In terms of ethics and law: who has access to the information confessed, and what is the legal status of that confession? Is there anything like the privilege of confidentiality enjoyed by clergy who hear private confessions from their parishioners?
On the theological and ecclesiastical side: can a
meaningful confession be heard by someone who cannot sin, or does
confession depend on making a confession to a member of one’s own
community and church? Can a machine be a member of a church, or does it
have something more like the status of a chalice or a chasuble –
something the community uses liturgically but that does not have
standing in the deliberations and practices of the community? Another
important question: can a machine act as a vicar? That is, can a machine
stand in as a representative of God and proclaim the forgiveness of God
as we believe those who have been ordained may do?
Despite
the many weaknesses of religion, one strength of religion is that it
moves slowly. Yes, this too is a weakness at many times, but it is good
to move slowly when declaring sainthood, for instance. That’s a
decision that we should make carefully. Think about it like this: if we
are saying that person X is an example of good conduct, shouldn’t we
consider that person very carefully, from as many points of view as
possible, and do so after that person’s life has ended and all testimony
has been heard? Similarly, most religious traditions take time to
consider carefully whether someone should be ordained as clergy. In my
tradition, we speak of this as the “process of discernment,” and it is a
process that can take years, and that involves the whole community.
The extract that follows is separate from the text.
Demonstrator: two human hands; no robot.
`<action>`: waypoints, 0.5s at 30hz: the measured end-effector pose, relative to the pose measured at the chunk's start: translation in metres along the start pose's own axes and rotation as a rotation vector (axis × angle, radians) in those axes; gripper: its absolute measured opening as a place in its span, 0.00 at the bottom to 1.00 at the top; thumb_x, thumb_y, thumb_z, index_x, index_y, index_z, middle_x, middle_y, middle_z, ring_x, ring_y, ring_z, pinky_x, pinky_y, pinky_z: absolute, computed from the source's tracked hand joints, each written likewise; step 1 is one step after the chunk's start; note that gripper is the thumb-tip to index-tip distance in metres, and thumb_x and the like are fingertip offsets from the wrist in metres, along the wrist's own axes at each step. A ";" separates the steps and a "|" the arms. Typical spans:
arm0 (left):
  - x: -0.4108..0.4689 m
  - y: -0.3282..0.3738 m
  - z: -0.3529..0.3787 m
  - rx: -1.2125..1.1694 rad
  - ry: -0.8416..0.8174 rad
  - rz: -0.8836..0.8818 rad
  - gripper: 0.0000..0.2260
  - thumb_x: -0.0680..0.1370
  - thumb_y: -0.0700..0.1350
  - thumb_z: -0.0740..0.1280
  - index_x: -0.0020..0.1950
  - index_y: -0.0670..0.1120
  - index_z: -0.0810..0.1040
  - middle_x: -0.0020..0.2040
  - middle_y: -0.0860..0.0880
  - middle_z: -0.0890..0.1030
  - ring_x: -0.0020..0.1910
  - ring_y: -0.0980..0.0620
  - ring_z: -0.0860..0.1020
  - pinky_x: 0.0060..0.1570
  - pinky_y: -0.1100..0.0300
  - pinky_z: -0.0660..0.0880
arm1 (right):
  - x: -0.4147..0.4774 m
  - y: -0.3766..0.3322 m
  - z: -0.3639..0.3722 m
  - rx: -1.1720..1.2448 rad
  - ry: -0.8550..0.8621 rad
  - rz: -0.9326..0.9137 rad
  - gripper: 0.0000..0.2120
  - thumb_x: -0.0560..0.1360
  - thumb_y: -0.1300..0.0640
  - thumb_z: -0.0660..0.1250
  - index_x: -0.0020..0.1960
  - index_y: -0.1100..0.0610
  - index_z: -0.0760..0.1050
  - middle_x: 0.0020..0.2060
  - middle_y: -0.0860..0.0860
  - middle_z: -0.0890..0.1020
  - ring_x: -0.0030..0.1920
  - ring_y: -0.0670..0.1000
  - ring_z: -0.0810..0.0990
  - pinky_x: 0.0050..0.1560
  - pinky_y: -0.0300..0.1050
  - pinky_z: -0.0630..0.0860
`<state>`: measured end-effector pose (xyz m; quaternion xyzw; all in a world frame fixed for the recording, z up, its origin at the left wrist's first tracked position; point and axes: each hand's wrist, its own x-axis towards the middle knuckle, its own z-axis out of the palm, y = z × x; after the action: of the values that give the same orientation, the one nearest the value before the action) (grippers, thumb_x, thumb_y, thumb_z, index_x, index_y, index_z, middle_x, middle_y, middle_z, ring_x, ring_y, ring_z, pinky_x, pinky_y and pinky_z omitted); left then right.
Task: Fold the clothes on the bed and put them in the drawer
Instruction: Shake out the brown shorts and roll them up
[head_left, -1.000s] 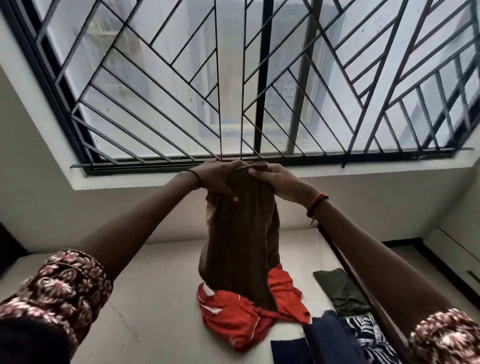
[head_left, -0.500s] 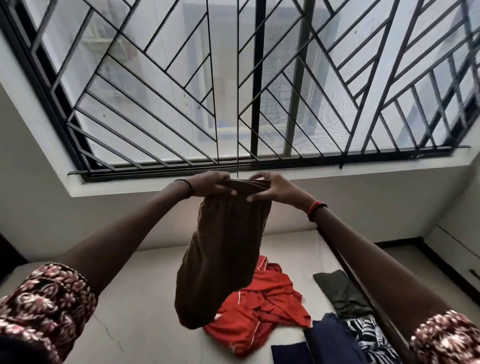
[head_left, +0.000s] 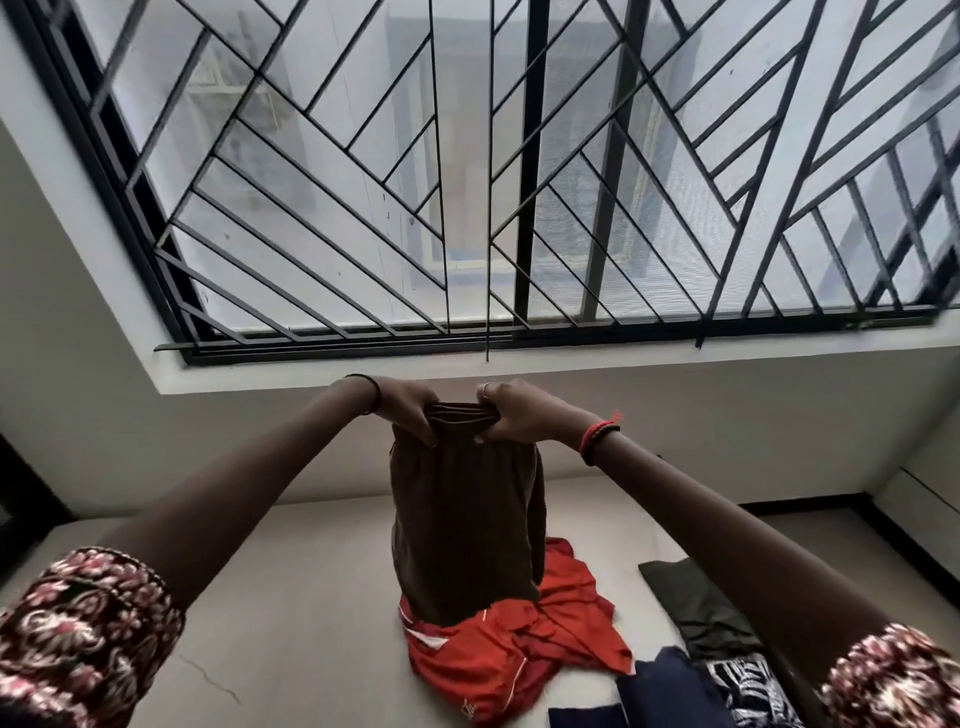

The downside is that this process is slow. The upside is that it keeps
us from making rash decisions, or at least it helps us to make fewer
rash decisions. We aren’t perfect.
My
first, gut response to Selinger’s question was that we should not outsource the writing of poetry to machines. My concerns here are twofold: one has to
do with the danger of persuasion: not much moves us as powerfully as
poetry does. My second concern is about the importance of having out
arts be the expressions of the heart of our communities. But I could be
wrong: maybe robots should be writing poetry – their own poetry, from
one machine to another. I do not wish to deprive anyone of the right to
artistic expression, nor do I wish to deprive envy community of the
right to have its own forms of beauty. Still, I worry about the way a
machine could be used to produce arrangements of words, sounds, and
images that would persuade us to act as we should not.
My
second response to Selinger’s question is related to the first: poetry is
at the heart of most religions, and I find myself with a hesitant
uncertainty about whether we should allow robots to be priests.
It’s
not that I think we should be unwilling to automate the tedious parts
of clerical work. In fact, that might be a real boon to the community.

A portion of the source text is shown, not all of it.